Аркадий покачал головой.
– Я лишь пытаюсь объяснить тебе, что прошла через многое, чтобы иметь то, что имею сейчас. Я не позволю никому отобрать у меня это. Если надо будет убить, я убью. Поэтому, пожалуйста, закрой за мной дверь и не выходи из каюты, пока я не вернусь. И не обижайся на меня. Я делаю это не потому, что считаю тебя ребенком. Просто ты не сможешь совершить то, что смогу я.
Она поднялась и направилась к двери.
– Это ты убила?.. – одними губами прошептал Аркадий ей вслед.
Но Кира все же услышала его вопрос. Или уловила.
Постояла, не оборачиваясь, и кивнула:
– Да. Боюсь, что да.
До каюты они не дошли. Илюшин побледнел, покачнулся, ухватился за стену и медленно осел на пол.
– Маша, врача! – рявкнул Бабкин, подбегая к нему.
– Тихо, тихо, – прошептал Макар, пытаясь улыбнуться. – Оставьте эскулапа в покое. Все нормально.
– Вижу я, как все нормально!
– Ну, слегка перегулял.
Он на секунду прикрыл глаза, а когда поднял веки, перед ним уже сидел на корточках косматый доктор и с озабоченным лицом считал пульс.
«Там тоже врач был с бородой», – вспомнил Макар. Ему вдруг показалось, что это один и тот же человек, только постаревший, усохший и обросший. И яхта та же самая, но одеревеневшая от старости. И даже капитан не изменился, только раздался вширь и заматерел.
– Я что, сознание потерял? – спросил Илюшин, пытаясь приподняться.
– Вы, голубчик мой, уснули, – сообщил доктор. Ладонь он положил ему на плечо. Ладошка была узенькая, легонькая, но прижала Макара к палубе так, что он и шевельнуть рукой не мог. – У вас переутомление, а вы горным козлом скачете. Опрометчиво!
– Он уже не скачет, – заступился за Макара Бабкин. – Он уже отправляется к себе в каюту и там долго и крепко спит.
– Категорически одобряю! – врач быстро оттянул Илюшину нижние веки и заглянул туда с надеждой, как будто хотел обнаружить там редкого жука. – Отдыхать, отдыхать и еще раз отдыхать, как завещал великий – кто?

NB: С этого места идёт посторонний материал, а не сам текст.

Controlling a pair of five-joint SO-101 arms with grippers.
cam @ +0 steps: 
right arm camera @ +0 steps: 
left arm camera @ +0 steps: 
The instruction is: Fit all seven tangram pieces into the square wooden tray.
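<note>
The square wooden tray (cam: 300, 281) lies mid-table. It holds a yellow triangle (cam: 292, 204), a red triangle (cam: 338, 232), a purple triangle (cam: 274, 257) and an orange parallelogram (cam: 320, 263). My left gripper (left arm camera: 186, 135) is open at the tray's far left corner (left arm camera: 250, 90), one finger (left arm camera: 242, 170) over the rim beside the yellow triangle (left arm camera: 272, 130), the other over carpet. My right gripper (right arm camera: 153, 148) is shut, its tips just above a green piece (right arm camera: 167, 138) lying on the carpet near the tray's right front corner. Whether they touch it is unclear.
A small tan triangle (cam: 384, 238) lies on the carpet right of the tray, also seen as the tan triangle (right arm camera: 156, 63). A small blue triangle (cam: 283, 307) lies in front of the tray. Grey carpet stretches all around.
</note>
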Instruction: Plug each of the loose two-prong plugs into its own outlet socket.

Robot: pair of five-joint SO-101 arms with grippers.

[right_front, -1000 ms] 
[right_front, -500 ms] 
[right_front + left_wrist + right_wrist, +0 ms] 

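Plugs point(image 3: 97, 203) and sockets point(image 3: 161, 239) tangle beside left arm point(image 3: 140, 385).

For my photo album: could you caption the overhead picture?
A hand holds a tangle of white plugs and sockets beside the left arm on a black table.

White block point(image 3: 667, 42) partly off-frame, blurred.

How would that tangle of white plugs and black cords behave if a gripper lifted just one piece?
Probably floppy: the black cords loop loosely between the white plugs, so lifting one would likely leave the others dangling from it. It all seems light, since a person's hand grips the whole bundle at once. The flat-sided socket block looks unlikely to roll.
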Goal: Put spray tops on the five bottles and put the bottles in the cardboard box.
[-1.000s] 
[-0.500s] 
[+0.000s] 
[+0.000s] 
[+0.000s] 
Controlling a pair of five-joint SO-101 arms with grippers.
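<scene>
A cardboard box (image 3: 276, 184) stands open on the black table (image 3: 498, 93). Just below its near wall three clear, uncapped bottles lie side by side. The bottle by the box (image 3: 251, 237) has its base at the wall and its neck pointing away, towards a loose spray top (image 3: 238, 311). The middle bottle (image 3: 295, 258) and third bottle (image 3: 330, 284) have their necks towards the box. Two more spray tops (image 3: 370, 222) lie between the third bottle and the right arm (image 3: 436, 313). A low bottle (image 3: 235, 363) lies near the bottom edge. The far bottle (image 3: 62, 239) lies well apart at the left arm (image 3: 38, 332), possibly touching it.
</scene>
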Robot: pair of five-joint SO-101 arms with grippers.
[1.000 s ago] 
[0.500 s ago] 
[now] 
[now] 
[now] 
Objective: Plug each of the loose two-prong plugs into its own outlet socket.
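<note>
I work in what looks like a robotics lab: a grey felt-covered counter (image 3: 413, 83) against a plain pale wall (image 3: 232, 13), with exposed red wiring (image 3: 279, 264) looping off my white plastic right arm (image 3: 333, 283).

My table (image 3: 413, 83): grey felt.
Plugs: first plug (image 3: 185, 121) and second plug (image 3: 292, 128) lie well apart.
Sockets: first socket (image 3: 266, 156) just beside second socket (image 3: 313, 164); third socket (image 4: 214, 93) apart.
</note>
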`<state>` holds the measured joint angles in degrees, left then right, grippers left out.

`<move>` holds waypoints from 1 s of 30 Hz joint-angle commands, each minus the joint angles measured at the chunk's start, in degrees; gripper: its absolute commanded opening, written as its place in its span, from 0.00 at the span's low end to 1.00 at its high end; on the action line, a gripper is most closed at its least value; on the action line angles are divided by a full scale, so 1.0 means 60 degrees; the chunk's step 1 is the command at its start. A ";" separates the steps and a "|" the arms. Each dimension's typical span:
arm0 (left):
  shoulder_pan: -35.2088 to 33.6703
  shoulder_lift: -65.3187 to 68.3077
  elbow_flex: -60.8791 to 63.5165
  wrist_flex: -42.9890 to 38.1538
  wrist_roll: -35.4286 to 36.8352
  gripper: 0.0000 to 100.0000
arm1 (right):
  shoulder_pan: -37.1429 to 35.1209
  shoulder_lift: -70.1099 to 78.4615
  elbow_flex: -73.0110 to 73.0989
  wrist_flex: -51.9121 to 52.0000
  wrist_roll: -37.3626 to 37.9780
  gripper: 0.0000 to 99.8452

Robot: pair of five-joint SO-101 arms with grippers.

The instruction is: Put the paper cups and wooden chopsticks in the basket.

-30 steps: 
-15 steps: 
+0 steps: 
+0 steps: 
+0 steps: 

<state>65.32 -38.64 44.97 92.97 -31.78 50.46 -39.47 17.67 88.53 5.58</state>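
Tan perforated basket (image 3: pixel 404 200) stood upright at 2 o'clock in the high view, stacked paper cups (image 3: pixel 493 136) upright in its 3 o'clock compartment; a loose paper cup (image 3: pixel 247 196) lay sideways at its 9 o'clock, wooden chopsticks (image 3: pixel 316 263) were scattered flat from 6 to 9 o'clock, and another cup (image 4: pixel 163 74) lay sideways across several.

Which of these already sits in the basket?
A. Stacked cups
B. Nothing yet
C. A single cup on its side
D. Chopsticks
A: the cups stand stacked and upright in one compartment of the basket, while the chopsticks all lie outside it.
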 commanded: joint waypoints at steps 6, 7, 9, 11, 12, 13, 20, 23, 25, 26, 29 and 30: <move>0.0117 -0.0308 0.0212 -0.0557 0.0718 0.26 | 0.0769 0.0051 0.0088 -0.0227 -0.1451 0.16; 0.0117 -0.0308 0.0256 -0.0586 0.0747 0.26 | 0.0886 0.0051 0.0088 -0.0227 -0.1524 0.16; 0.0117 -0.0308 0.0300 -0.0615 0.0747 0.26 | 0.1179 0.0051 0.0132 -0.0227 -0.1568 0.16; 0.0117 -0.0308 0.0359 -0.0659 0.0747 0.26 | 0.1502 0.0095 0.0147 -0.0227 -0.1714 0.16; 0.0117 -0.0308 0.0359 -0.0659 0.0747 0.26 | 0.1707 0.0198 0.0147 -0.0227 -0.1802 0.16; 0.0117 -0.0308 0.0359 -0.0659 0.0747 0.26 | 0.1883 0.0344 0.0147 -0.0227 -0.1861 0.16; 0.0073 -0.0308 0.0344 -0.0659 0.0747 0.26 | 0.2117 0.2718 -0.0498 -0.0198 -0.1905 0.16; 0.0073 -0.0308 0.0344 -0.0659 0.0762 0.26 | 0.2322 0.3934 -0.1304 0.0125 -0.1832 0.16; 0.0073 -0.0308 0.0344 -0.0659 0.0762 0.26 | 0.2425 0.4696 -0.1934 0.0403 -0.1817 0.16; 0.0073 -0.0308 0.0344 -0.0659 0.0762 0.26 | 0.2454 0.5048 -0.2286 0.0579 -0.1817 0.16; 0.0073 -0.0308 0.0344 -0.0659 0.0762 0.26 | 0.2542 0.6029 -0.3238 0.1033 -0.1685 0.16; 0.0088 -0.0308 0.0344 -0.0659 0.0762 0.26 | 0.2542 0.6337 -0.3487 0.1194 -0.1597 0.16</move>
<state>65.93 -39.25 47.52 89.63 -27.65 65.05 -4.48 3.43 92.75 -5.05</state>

– Кто? – послушно повторил Сергей.
– Великий Козулин. То есть я.
Иван Васильевич залез в карман и вытащил небольшую коробочку.
– Вручаю вам, так и быть, чтобы вы ко мне не бегали. Беречь как зеницу ока!
– Это что? – вытянул шею Макар.
– Тонометр. Ну, измеритель давления. Как видите, он малюсенький. Трижды в день проверяйте себя, голубчик мой. И не геройствуйте попусту, настойчиво вам рекомендую.
Бабкин хотел дотащить Макара на себе. «Заброшу тебя на плечи, как тушу барана – и всех делов!» Илюшин отказался быть тушей и дошел самостоятельно до каюты, отведенной ему капитаном.
– Может, с тобой посидеть? – в который уже раз предложила встревоженная Маша.
Но Макар покачал головой. Не хватало еще из Маши делать няньку! К тому же он и сам чувствовал: единственное, что ему сейчас требуется, – это хороший сон.
– Только дверь не запирай, – попросил Бабкин. – Мало ли что…
Макар хотел пошутить, но почувствовал, что не в силах облечь шутку в слова. Мысли не то чтобы путались, но терялись в мутном тумане, похожем на вату.